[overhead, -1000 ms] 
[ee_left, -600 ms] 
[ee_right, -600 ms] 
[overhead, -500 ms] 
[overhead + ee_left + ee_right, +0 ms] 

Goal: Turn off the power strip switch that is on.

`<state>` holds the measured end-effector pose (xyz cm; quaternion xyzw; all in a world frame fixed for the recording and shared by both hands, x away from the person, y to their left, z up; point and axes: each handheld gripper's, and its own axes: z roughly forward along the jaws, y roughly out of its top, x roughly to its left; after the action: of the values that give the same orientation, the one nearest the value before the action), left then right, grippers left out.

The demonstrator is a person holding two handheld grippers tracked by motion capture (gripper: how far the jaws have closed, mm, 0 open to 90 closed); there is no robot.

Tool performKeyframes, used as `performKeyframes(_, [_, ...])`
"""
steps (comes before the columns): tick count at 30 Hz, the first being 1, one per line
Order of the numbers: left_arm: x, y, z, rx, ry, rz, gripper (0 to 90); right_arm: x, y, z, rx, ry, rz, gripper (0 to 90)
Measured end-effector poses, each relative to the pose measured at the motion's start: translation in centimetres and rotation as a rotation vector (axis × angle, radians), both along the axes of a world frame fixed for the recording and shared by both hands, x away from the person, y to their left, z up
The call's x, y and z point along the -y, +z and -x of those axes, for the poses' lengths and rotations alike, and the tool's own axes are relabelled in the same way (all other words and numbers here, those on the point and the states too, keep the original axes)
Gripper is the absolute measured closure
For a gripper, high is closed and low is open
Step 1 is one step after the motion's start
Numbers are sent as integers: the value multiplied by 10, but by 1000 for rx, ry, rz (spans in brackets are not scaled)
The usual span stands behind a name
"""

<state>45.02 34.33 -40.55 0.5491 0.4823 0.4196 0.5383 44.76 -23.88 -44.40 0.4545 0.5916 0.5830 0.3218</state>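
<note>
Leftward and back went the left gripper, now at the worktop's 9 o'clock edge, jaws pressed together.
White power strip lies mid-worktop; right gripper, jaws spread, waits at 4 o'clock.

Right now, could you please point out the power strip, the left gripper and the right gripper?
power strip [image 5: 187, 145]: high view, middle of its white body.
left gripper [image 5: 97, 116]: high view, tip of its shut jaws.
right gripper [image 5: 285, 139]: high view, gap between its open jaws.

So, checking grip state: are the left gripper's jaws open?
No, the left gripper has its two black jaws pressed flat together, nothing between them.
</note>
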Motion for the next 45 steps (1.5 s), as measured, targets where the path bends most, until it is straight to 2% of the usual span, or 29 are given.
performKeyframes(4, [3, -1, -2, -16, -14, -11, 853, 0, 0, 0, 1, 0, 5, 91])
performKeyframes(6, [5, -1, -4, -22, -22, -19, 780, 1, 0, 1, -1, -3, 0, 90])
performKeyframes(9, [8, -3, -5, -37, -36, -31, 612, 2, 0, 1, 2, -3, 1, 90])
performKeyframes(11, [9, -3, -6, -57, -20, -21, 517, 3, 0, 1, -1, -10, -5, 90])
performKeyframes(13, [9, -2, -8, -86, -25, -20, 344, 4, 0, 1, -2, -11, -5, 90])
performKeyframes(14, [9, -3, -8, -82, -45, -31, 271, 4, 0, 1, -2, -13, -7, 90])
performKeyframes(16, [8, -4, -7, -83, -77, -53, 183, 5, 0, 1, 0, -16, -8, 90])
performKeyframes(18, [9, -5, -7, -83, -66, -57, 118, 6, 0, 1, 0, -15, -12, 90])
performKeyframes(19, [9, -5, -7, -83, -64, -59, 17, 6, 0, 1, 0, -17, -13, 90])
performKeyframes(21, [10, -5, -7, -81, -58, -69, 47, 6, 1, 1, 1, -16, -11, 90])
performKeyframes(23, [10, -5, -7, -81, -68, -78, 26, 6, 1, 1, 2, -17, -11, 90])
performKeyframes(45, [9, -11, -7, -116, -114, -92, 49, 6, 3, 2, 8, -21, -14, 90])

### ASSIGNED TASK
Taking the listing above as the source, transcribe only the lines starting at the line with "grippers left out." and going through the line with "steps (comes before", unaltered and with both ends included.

### TASK RESPONSE
`<state>` holds the measured end-effector pose (xyz cm; quaternion xyzw; all in a world frame fixed for the recording and shared by both hands, x away from the person, y to their left, z up; point and axes: each handheld gripper's, and its own axes: z roughly forward along the jaws, y roughly out of its top, x roughly to its left; after the action: of the values that give the same orientation, the one nearest the value before the action), left then right, grippers left out.

The demonstrator is a person holding two handheld grippers tracked by motion capture (gripper: how far the jaws have closed, mm, 0 open to 90 closed); there is no robot.

Tool performKeyframes, used as `performKeyframes(_, [_, ...])`
"""
steps (comes before the columns): tick count at 30 Hz, the first being 1, one per line

Whatever the exercise asked has now been answered.